Предчувствуя перевод, Дима несколько дней разрабатывал план. Он наклонился к Настиному уху.
— Только никому ничего не говори! Мы не поедем в больницу сразу после выписки!
У Насти мгновенно высохли слезы.
— А куда мы поедем?
— Тише! Мы поедем ко мне!
Она закрыла глаза и счастливо прошептала:
— Ура!
Потом Дима еще долго вспоминал этот счастливый день. Он ничего не сказал Альфие в надежде, что она ничего не узнает. Взял переводные документы и, дождавшись, когда докторша отделения куда-то ушла, просто вывел Настю на улицу.
К счастью, погода стояла замечательная. Прошло несколько дождливых дней, снова появилось солнышко, по-осеннему мягкое, что казалось и к лучшему. Жара Насте совсем была не нужна.
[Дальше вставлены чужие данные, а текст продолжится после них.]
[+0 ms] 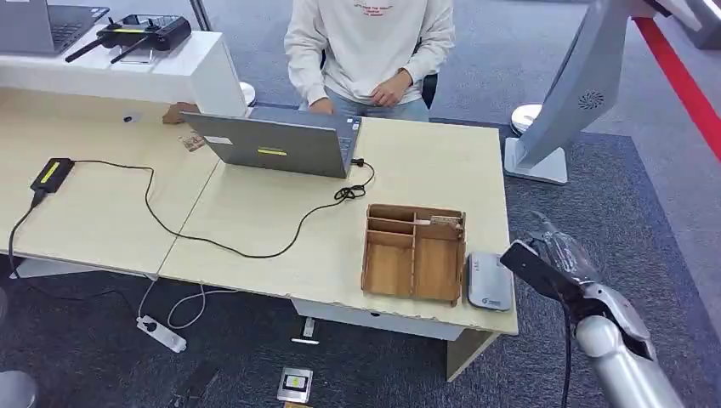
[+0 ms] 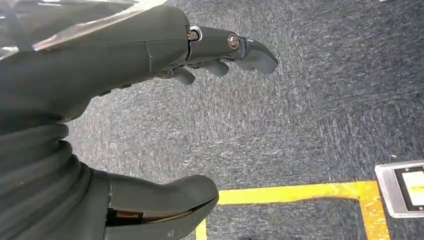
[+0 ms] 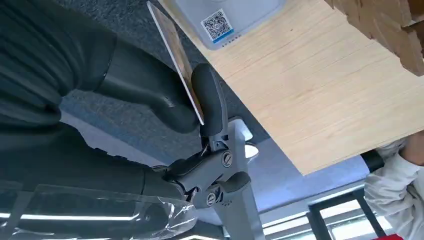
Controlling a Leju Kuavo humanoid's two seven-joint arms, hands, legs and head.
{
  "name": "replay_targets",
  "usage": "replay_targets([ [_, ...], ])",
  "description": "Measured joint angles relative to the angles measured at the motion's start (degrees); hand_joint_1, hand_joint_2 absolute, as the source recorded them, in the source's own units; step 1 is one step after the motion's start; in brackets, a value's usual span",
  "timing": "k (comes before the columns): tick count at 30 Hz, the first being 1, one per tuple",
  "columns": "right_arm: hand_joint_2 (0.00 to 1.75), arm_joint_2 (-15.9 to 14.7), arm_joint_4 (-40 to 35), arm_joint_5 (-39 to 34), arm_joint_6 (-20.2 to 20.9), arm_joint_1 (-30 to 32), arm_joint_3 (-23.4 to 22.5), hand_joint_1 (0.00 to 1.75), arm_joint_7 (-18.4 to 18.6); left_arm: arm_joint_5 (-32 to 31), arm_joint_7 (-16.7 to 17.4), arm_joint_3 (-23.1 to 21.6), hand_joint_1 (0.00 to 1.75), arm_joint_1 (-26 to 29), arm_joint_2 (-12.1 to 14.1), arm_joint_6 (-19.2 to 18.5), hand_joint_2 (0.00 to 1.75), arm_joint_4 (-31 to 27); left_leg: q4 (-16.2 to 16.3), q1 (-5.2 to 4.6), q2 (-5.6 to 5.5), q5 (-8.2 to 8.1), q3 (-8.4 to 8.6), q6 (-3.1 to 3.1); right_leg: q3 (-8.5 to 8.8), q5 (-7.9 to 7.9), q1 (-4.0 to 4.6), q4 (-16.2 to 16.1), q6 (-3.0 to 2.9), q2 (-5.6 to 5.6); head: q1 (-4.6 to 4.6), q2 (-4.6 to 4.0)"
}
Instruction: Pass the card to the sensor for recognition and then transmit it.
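Observation:
In the right wrist view my right hand (image 3: pixel 165 125) pinches a thin card (image 3: pixel 176 56) between the thumb and a finger (image 3: pixel 210 102), and the card shows edge-on. The grey sensor (image 3: pixel 226 16) with a QR label lies on the table corner just beyond the card's tip. From the head view the card (image 1: pixel 529 266) is a dark flat shape in my right hand (image 1: pixel 568 262), just off the table's right edge beside the sensor (image 1: pixel 490 281). My left hand (image 2: pixel 100 60) hangs over carpet, fingers apart, holding nothing.
A wooden compartment box (image 1: pixel 414 252) stands left of the sensor on the light wood table (image 1: pixel 281 238). A person (image 1: pixel 367 47) sits at the far side behind a grey laptop (image 1: pixel 276 142). A black cable (image 1: pixel 221 242) crosses the table. A white stand (image 1: pixel 553 102) rises to the right.

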Motion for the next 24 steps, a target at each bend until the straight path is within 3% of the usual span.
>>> replay_targets([
  [24,1.75,0.79,0.94,1.47,1.79,-1.71,-0.48,1.75,-0.02,-3.46,-0.7,1.11,0.0,0.03,0.02,0.46,1.75,0.22,0.0,0.0,0.0,0.0,0.01,0.0,0.01,0.0,0.0,0.0,0.0,0.0,-0.02,0.0],
])
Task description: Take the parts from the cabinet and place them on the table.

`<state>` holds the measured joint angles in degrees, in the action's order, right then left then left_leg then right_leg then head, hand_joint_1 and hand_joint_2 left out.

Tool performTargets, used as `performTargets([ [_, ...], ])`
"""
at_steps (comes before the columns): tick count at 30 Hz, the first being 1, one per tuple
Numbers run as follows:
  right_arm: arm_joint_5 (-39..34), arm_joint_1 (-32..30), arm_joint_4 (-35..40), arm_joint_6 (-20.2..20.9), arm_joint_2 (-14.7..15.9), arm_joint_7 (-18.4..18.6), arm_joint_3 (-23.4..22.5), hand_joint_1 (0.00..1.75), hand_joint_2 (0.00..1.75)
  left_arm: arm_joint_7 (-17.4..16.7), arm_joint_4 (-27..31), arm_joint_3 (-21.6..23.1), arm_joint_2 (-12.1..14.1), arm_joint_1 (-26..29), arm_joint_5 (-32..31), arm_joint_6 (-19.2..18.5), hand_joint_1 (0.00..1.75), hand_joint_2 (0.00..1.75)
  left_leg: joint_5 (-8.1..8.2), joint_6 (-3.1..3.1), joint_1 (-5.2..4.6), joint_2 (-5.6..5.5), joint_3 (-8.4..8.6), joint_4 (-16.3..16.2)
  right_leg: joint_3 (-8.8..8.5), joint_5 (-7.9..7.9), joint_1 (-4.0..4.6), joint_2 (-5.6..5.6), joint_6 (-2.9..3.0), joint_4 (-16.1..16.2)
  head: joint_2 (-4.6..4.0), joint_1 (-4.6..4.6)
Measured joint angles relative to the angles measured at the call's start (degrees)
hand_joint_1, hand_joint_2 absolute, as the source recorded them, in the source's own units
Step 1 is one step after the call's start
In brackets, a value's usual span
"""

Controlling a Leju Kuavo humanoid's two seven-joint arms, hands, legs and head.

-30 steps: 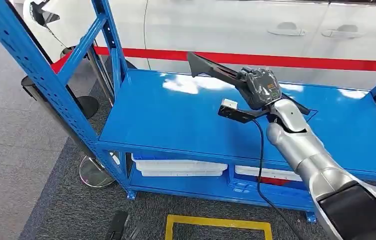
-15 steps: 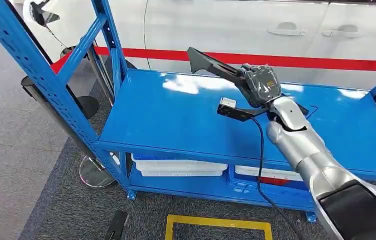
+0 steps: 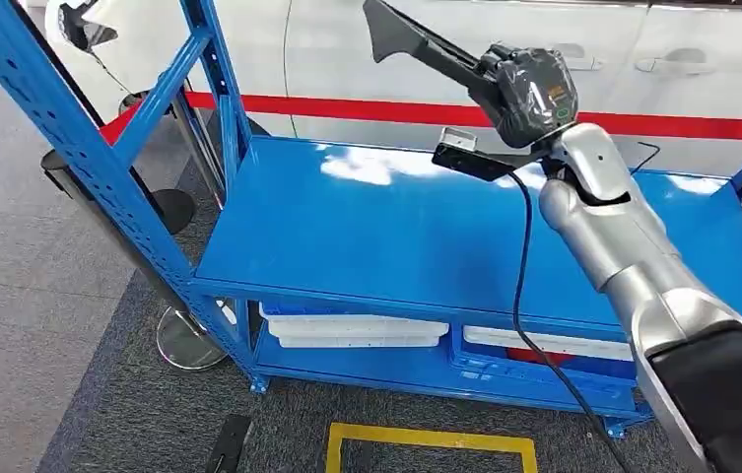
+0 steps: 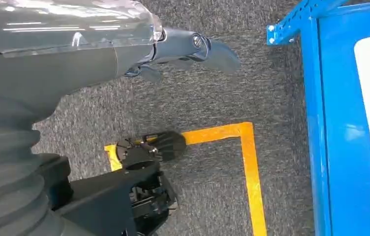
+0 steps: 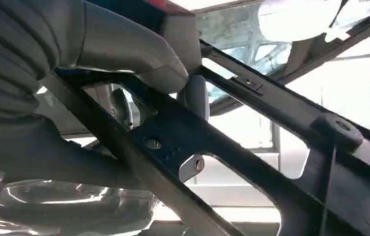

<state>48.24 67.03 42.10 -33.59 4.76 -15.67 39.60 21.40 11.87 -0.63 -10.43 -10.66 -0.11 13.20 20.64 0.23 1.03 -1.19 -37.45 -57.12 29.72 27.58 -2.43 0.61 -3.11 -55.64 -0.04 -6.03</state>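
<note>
The robot's right hand (image 3: pixel 529 84) grips a black angular part (image 3: pixel 416 44) and holds it high above the blue cabinet shelf (image 3: pixel 386 227), in front of a white car (image 3: pixel 426 59). The left hand (image 4: pixel 192 49) hangs by the floor with fingers loosely apart, holding nothing. Carrying it well likely calls for a firm grip and clearance from the blue uprights (image 3: pixel 71 138)

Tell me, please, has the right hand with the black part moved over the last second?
Yes. The right hand and the black part it holds have risen from over the blue shelf top to in front of the white car.
</note>
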Motion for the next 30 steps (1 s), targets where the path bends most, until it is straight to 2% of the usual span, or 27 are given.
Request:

Дима заранее купил ей джинсы и кофточку. Настя оделась и немножко посидела в приемном, пока он нашел такси, которое отвезло их в какой-то парк. Откровенно говоря, в парке было грязновато и очень пыльно. Но засохшие от жары листья лежали под деревьями шуршащим ковром, на котором они и сидели, никуда не торопясь. Потом, когда они захотели есть, нашли в центре городка какое-то кафе. Впервые после операции Дима разрешил Насте поесть обычной, не больничной пищи.
Вечером они поехали в общежитие. Настя, полчаса провертевшаяся перед маленьким зеркалом в ванной, с блестящими от слез глазами клялась Диме в любви и говорила, что никогда еще у нее не было такой замечательной кофточки и таких клевых джинсов. А потом они легли в постель, и между ними возникло такое единение, такая нежность и такой восторг, каких никогда у Димы не было до этого ни с одной девушкой. Хотя девушки не обходили его стороной.
Дима был на седьмой небе от счастья. И, видимо, это ощущение счастья помогло ему подобрать слова, чтобы убедить Настю на следующее утро вернуться в больницу.
— Я буду с тобой, и вечерами, когда никто не видит, мы будем уезжать сюда, в нашу комнатку, и будем здесь ночевать. А потом я договорюсь с Альфией, чтобы она тебя выписала под мою ответственность.
Настя грустно согласилась. Она понимала, что проблема состояла еще и в том, что скоро должны были приехать ее мать с отчимом. И Настя боялась, что они заберут ее с собой. Ехать с ними она совершенно не хотела.